NVIDIA DOCA Management Service Guide

1.0

This guide provides instructions on how to use the DOCA Management Service on top of NVIDIA® BlueField® Networking Platform or ConnectX® Network Adapters.

Note

DOCA DMS service is currently supported at Alpha level.

DOCA Management Service (DMS) is a one-stop shop for the user to configure and operate NVIDIA BlueField and ConnectX devices. DMS governs all scripts/tools of NVIDIA with an easy and industry-standard API created by the OpenConfig community. The user can configure BlueField or ConnectX for any mode whether locally (ssh) or remotely (grpc). It makes it easy to migrate and bootstrap any customer for any NVIDIA network device.

DMS exposes configurable BlueField/ConnectX parameters over the external interface to support a management station in an automated configuration of the NVIDIA Network Adapters. The exposed interface presents a uniform approach for BF/CX device configuration and keeps hidden details about the internal tools used for the configuration of BlueField or ConnectX features.

The DMS is a Client-Server architecture. Using a daemon, the service handles the discovery of resources, and is ready to receive commands from clients, the user can use DMSc (DMS Client) which delivers as part of the DMS, or use/create any other client.

Info

Please refer to the OpenConfig site for an explanation of the OpenConfig protocol.

The Yang models describe a config tree which is easy to navigate and find any "config leaf" using XPath capabilities. Most gNMI/gNOI protocols are common with the OpenConfig community, utilizing gRPC protocol for transferring the command.

Note

The DOCA Yang model is experimental.

Note

The gNMI Subscribe mechanism for streaming telemetry is not currently supported yet.

Info

DMS can run either on the host machine where BlueField or ConnectX devices are installed or on BlueField Arm itself (when BlueField is operating in DPU mode).

DMS requires DOCA to be installed on the target system, where DMS Service will be running:

  • DMS for Host - requires DOCA for Host package to be installed on the host system (with doca-networking or doca-all profiles).

  • DMS for DPU (BlueField Arm) - requires DOCA Image to be installed on BlueField Arm.

Please follow these instructions to install DOCA: NVIDIA DOCA Installation Guide for Linux.

Note

DMS supports only Linux-based environments today.

DMS has 3 major components:

  • DMSd – Server – DMS server inside the BlueField or on the host with an NVIDIA PCIe device

  • DMSc – Client – DOCA provides OpenConfig client.
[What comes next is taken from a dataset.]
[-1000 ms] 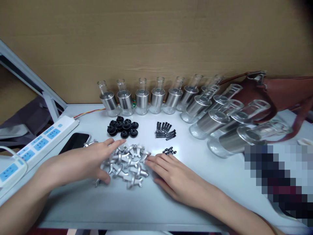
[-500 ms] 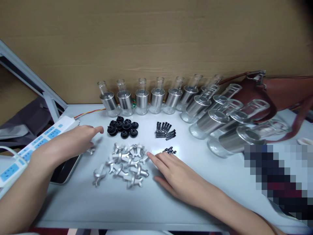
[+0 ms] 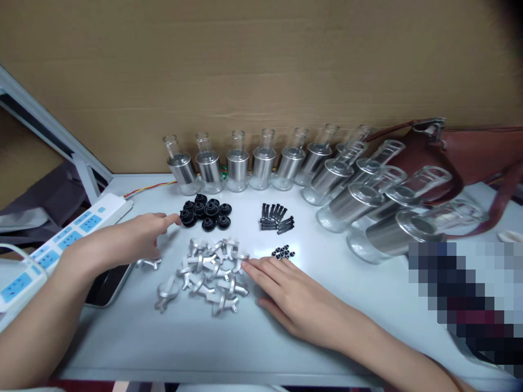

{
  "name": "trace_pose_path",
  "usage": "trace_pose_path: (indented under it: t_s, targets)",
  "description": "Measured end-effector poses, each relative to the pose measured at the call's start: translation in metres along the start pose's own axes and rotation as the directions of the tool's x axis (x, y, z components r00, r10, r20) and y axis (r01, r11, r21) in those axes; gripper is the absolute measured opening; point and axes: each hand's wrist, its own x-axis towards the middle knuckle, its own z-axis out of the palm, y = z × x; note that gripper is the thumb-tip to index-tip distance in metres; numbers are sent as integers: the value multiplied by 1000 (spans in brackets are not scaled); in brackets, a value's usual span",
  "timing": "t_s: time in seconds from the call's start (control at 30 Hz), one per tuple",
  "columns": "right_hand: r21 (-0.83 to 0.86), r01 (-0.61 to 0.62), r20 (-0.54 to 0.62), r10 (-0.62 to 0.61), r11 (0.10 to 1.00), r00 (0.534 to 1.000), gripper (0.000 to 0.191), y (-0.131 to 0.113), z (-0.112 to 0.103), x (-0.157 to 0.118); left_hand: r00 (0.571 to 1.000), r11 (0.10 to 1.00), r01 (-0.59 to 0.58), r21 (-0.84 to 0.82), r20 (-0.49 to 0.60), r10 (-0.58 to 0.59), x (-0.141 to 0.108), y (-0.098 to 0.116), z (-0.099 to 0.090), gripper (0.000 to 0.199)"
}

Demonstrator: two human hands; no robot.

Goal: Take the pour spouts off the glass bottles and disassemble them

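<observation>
My left hand reaches in from the left, its forefinger stretched out. The fingertip is at the near-left edge of a cluster of round black stepped caps; whether it touches is hard to tell. Below its thumb lies a single silver metal part. My right hand hovers low or rests palm down with fingers extended and nothing in its grasp. Its fingertips meet the right side of a loose pile of silver forked metal fittings. Beyond that hand are small black ring-like pieces and black pins.
Several glass bottles with metal sleeves line the table's back and right side. A brown leather bag stands behind them. On the left are a white power strip and a dark-screened phone. A cardboard wall closes the back.
My left hand has shifted slightly right, its forefinger now at the black caps. My right fingertips have drawn slightly down and left against the silver fittings.
</observation>
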Motion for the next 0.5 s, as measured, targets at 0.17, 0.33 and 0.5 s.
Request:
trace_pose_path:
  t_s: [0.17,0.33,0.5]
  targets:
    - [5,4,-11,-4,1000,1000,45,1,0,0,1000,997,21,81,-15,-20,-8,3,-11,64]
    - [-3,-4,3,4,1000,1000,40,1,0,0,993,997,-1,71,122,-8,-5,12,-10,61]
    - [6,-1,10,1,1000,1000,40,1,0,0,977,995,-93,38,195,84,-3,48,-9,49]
Customers can choose to use this client, any other open-source client, or develop their own (gRPC-based) client.

  • Yang files – Yang model files contain the data model used to configure the BlueField device, NVIDIA-specific extension to common OpenConfig YANG Models.

OpenConfig consists of 2 main protocols:

  • gNMI – gRPC Network Management Interface, protocol to configure of network device.

  • gNOI – gRPC Network Operations Interface, a protocol to perform operational commands on network device (i.e., provision, upgrade, reboot).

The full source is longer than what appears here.